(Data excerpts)
= = = = = = =
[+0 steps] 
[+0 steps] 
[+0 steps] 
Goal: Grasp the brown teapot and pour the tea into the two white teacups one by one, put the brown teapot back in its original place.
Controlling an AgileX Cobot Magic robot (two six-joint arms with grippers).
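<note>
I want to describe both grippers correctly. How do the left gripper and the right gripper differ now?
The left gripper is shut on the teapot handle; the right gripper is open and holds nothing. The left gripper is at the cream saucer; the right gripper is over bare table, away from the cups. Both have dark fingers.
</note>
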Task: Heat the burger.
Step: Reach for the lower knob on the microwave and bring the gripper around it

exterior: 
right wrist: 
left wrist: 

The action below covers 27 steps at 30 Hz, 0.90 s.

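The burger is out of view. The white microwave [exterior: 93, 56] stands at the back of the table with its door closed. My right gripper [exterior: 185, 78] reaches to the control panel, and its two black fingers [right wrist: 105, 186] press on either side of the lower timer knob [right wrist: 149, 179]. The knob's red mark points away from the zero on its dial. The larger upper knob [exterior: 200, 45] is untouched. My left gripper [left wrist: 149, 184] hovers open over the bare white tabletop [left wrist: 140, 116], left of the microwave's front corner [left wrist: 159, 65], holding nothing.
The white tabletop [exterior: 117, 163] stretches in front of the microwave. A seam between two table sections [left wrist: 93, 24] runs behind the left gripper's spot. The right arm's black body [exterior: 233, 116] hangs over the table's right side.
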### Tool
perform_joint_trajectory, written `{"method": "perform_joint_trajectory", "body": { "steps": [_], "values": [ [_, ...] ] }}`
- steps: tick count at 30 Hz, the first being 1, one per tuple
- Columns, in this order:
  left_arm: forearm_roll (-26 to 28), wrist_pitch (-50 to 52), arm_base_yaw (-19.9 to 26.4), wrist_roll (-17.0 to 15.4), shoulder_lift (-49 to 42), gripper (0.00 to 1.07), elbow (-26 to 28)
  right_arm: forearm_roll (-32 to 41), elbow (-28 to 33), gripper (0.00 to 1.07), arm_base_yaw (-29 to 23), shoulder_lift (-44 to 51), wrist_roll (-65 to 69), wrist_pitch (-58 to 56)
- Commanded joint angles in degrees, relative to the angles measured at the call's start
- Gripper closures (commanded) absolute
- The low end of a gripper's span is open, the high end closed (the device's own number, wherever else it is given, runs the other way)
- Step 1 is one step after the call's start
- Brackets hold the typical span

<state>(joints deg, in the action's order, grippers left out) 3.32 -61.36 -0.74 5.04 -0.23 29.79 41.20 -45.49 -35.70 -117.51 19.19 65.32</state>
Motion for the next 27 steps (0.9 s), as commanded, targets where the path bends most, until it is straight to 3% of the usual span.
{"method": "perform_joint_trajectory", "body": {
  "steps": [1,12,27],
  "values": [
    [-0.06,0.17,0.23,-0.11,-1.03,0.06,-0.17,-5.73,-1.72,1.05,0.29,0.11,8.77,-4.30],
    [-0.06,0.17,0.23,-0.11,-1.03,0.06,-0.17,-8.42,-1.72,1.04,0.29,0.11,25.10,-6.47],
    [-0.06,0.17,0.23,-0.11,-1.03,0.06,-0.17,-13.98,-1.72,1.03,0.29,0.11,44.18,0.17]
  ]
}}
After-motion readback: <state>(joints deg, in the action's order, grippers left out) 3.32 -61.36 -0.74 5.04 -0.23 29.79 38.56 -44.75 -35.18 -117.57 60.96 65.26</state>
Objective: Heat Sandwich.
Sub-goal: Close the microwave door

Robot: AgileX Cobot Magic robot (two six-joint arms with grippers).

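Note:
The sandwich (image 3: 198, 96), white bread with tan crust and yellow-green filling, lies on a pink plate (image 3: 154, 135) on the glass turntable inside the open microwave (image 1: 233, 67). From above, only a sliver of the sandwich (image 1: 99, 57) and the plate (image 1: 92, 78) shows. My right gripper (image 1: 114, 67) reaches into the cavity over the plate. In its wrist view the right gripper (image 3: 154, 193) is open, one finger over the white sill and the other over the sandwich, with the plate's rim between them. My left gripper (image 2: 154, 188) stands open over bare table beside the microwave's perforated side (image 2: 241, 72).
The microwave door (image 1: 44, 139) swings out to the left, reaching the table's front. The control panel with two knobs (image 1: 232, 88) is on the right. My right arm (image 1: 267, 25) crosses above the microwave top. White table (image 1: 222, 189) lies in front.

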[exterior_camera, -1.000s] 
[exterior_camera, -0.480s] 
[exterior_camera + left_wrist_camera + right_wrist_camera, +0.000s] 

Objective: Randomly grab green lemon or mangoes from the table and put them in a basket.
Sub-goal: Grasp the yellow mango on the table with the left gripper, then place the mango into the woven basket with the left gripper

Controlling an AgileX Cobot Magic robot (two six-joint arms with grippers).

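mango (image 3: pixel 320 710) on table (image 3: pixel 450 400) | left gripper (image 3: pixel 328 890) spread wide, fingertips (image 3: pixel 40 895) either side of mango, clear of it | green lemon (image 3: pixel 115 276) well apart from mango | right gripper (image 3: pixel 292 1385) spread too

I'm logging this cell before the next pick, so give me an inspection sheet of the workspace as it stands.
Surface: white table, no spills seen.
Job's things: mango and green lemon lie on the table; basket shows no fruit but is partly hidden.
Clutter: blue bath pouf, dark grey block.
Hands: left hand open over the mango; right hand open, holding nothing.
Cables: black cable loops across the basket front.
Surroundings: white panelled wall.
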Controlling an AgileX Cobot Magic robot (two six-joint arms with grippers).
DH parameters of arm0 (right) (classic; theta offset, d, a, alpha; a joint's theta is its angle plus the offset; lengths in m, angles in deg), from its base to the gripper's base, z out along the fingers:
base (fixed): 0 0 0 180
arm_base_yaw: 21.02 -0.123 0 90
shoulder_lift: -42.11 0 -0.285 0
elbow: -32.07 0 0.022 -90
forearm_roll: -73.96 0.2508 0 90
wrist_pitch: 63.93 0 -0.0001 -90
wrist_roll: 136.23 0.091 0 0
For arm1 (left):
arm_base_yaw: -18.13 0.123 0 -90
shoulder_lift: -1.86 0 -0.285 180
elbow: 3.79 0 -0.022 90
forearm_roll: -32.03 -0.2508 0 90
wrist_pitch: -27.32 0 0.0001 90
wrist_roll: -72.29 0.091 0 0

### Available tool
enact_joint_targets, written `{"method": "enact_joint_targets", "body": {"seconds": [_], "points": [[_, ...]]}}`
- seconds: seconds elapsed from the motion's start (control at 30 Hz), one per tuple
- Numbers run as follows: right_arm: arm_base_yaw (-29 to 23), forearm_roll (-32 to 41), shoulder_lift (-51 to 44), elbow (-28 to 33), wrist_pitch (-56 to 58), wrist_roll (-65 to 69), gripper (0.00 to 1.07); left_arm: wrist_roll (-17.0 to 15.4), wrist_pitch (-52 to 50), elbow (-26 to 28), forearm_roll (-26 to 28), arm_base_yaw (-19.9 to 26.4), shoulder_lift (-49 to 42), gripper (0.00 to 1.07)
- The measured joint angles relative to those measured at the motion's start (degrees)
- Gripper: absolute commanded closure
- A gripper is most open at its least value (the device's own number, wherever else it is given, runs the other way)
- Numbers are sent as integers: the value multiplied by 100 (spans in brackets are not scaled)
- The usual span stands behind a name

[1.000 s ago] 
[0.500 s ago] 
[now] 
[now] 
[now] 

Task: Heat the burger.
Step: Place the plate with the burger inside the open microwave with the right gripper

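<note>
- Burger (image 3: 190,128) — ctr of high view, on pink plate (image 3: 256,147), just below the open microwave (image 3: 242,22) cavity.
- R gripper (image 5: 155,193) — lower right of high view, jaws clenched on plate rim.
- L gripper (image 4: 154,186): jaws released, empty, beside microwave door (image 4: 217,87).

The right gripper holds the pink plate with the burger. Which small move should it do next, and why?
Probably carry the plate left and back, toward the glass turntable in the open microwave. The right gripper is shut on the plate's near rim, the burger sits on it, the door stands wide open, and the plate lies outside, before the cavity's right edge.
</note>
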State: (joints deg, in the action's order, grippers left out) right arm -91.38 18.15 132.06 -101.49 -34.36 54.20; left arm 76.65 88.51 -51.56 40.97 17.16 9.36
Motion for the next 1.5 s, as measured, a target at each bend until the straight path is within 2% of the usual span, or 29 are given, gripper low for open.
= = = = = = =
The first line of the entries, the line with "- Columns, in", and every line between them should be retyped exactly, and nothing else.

## TASK RESPONSE
[+0 steps] 
[+0 steps] 
[+0 steps] 
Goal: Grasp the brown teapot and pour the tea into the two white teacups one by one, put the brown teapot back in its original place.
Controlling an AgileX Cobot Magic robot (two six-joint arms with grippers).
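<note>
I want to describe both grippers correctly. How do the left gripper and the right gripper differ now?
The left gripper is shut on the teapot handle; the right gripper is open and holds nothing. The left gripper is at the cream saucer; the right gripper is over bare table, away from the cups. Both have dark fingers.
</note>
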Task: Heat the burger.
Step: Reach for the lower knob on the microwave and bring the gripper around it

exterior: 
right wrist: 
left wrist: 

The action below covers 27 steps at 30 Hz, 0.90 s.

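The burger is out of view. The white microwave [exterior: 93, 56] stands at the back of the table with its door closed. My right gripper [exterior: 185, 78] reaches to the control panel, and its two black fingers [right wrist: 105, 186] press on either side of the lower timer knob [right wrist: 149, 179]. The knob's red mark points away from the zero on its dial. The larger upper knob [exterior: 200, 45] is untouched. My left gripper [left wrist: 149, 184] hovers open over the bare white tabletop [left wrist: 140, 116], left of the microwave's front corner [left wrist: 159, 65], holding nothing.
The white tabletop [exterior: 117, 163] stretches in front of the microwave. A seam between two table sections [left wrist: 93, 24] runs behind the left gripper's spot. The right arm's black body [exterior: 233, 116] hangs over the table's right side.
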### Tool
perform_joint_trajectory, written `{"method": "perform_joint_trajectory", "body": { "steps": [_], "values": [ [_, ...] ] }}`
- steps: tick count at 30 Hz, the first being 1, one per tuple
- Columns, in this order:

Response complete; there is no more output.